La Bête contre les murs est donc bien un chef d’œuvre, sans doute l’un des plus grands livres sur la prison. D’autres romans suivront, et Bunker deviendra un auteur culte, vénéré par ses pairs, James Ellroy notamment. C’est d’ailleurs l’auteur du Dahlia noir qui conseillera à Guérif de traduire Bunker en français. Cette reconnaissance lui ouvrira même les portes du cinéma. Il interprètera souvent des seconds rôles (c’est lui le Mr Blue de Reservoir Dogs) ou jouera les conseillers techniques (pour Heat de Michael Mann notamment). On ne peut donc que saluer cette très belle réédition qui, on l’espère, permettra à de nouveaux lecteurs de découvrir l’œuvre d’Edward Bunker.
Sans doute trop mal connue également, l’œuvre de l’Américain Marc Behm mérite elle aussi d’être à nouveau mise en avant. A côté de la plaque, deuxième volume de ces « iconiques », est sans doute l’un des livres les plus singuliers du catalogue Rivages, un polar baroque, atypique et bourré d’humour noir.
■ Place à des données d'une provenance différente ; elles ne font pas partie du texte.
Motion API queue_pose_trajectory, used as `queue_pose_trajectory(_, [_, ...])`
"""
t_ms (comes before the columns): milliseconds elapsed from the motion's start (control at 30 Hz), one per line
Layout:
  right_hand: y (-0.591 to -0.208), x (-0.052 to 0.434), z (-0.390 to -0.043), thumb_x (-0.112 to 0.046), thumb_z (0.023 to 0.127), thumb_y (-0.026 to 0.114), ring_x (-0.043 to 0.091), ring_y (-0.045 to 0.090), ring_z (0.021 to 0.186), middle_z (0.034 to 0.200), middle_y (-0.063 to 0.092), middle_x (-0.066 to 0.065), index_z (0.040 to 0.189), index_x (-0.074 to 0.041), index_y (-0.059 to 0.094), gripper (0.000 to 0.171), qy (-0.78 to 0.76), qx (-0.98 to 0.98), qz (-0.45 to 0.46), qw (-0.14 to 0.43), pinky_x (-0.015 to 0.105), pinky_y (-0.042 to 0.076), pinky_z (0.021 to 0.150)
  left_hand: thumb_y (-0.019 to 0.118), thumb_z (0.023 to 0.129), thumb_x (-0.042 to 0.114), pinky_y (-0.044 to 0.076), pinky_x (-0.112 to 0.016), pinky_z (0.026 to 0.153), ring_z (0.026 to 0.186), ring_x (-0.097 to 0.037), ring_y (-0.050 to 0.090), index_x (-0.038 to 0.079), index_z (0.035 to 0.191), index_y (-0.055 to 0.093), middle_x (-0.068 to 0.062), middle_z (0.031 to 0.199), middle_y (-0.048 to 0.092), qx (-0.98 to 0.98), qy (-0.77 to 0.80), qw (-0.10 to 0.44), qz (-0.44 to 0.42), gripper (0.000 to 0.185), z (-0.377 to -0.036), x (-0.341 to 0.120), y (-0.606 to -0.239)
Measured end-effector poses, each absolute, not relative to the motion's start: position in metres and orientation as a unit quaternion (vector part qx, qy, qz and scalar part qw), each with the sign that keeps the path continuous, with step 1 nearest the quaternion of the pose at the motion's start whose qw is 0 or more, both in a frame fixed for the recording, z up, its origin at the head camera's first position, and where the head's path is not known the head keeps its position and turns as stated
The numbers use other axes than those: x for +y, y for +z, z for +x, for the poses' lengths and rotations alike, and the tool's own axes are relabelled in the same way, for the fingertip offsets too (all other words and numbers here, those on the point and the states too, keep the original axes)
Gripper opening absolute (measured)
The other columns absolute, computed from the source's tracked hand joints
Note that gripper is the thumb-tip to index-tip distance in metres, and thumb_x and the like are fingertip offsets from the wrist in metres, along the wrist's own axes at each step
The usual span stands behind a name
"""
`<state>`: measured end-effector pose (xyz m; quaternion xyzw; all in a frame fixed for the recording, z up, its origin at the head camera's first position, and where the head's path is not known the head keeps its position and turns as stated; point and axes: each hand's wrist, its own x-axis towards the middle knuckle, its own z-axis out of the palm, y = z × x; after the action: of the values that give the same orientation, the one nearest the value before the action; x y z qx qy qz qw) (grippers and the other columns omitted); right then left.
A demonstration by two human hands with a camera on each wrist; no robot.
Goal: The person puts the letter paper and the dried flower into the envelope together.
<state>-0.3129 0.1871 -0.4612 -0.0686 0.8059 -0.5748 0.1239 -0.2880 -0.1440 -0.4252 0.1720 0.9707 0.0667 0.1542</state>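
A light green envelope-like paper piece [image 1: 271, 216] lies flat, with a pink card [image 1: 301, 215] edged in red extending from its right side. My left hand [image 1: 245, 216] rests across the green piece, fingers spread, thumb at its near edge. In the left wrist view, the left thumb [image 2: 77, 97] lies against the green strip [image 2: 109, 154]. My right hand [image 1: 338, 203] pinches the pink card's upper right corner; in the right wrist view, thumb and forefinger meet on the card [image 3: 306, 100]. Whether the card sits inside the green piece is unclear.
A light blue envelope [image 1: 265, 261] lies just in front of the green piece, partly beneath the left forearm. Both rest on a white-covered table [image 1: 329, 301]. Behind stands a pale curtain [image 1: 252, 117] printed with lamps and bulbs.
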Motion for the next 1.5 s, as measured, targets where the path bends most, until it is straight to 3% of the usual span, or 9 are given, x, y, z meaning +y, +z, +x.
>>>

Le personnage, Patrick Nelson, est un garagiste oisif et millionnaire. Ses parents sont morts dans un accident d’avion alors qu’il n’avait que 13 ans et Patrick a hérité du garage familial et des « énormes indemnités » versées par la compagnie aérienne. Insomniaque, Patrick tente d’échapper au réel par la lecture et par l’imagination : il se rêve ainsi en héros d’aventures farfelues retranscrites ici entre deux chapitres qui racontent son quotidien. Cet équilibre précaire, entre fiction et réalité, va commencer à vaciller lorsque Patrick décide de faire croire à la police qu’il est le tueur en série qui terrorise Los Angeles. Son objectif ? Être remarqué par Jenny, la femme flic chargée de l’enquête et dont il est tombé amoureux.
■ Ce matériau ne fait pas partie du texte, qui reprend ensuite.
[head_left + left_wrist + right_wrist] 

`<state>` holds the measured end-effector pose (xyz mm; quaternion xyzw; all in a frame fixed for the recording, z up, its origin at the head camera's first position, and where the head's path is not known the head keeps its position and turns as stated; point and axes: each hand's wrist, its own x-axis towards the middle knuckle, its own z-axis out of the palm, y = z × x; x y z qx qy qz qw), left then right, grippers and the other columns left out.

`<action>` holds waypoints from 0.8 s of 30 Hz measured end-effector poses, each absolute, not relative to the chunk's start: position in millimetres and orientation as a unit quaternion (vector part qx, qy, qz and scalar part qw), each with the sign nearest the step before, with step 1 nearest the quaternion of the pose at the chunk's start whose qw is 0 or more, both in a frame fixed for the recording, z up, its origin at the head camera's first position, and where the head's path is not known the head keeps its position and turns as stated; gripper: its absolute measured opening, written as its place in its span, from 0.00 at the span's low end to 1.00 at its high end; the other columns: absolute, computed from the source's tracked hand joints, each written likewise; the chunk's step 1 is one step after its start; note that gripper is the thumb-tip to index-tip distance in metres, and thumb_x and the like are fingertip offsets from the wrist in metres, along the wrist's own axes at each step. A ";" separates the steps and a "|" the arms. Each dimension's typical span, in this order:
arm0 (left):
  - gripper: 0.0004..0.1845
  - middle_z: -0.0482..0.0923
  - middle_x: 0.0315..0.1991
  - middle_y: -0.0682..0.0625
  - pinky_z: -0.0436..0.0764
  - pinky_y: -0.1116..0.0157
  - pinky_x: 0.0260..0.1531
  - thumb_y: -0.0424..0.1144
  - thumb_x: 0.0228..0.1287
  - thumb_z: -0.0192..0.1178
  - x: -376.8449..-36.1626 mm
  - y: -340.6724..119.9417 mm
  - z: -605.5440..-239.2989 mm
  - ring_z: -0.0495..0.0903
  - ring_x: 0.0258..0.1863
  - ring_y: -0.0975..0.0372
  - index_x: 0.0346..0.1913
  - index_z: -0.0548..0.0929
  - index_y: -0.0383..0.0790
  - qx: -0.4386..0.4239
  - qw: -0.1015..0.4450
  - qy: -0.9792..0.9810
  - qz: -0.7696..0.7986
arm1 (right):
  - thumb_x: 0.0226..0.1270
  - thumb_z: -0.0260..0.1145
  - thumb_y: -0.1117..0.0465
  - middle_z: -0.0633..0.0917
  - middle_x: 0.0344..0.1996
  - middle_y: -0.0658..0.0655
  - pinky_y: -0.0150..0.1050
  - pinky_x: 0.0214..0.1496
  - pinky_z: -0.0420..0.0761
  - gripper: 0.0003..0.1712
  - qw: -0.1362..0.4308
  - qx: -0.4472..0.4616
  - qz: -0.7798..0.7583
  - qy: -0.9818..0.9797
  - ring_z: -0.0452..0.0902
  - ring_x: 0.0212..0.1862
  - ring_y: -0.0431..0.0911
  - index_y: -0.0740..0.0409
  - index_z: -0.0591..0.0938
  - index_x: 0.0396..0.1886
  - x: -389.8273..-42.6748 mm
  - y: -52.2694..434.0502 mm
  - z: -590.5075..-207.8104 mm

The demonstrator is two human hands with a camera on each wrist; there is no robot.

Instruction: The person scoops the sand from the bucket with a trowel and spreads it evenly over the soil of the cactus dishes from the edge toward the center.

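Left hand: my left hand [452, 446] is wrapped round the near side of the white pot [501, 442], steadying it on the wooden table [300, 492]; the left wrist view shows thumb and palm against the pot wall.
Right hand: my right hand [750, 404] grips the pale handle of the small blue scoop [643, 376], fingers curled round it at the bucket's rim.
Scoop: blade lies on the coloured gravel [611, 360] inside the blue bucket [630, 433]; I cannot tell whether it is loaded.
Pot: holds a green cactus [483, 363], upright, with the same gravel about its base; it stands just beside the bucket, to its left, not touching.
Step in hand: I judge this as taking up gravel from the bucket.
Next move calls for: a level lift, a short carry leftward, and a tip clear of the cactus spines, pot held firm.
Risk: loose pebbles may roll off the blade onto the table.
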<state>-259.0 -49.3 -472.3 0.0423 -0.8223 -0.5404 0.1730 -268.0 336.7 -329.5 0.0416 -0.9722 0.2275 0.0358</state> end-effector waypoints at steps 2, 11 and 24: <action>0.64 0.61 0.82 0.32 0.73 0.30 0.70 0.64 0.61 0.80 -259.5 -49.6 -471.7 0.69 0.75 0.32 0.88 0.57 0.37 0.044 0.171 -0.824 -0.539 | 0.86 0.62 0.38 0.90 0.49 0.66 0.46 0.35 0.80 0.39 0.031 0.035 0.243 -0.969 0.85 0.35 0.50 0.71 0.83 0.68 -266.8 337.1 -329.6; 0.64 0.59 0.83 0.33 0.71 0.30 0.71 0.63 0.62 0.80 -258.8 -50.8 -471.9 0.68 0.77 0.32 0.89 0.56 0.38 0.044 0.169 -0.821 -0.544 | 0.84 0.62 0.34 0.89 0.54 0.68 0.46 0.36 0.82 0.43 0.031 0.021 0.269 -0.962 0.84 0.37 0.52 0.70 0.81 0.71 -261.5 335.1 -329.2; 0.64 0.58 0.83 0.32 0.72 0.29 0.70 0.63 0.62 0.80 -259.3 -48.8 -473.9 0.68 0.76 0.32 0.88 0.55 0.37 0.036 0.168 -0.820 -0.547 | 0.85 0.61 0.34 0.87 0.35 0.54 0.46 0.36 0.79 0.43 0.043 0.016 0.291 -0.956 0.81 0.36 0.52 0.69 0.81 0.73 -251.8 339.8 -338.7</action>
Baroque, étrange, original, A côté de la plaque est un polar inclassable qui pastiche et détourne les codes du genre tout en s’interrogeant sur les pouvoirs de l’imagination et les limites de la fiction. François Guérif l’a souvent dit : il n’a jamais publié un livre qu’il n’aimait pas. En ce sens, selon lui, tous les Rivages/noir sont « iconiques ». Sans doute… Ce qui est certain, c’est que ce roman de Marc Behm est lui aussi un chef d’œuvre qui échappe à toutes les tentatives de classification. Choisir ce titre juste après celui d’Edward Bunker, c’est aussi la meilleure façon d’illustrer l’incroyable richesse du catalogue de cette collection si précieuse.
La suite ? Retour après la nuit du Gallois Bill James. Sontégalement annoncés James Lee Burke et son recueil de nouvelles Jésus prend la mer, et le méconnu Jack O’Connell, décédé en début d’année. Son roman Porno Palace sera réédité en mai et ce sera à nouveau l’occasion de suivre les merveilleux conseils de François Guérif.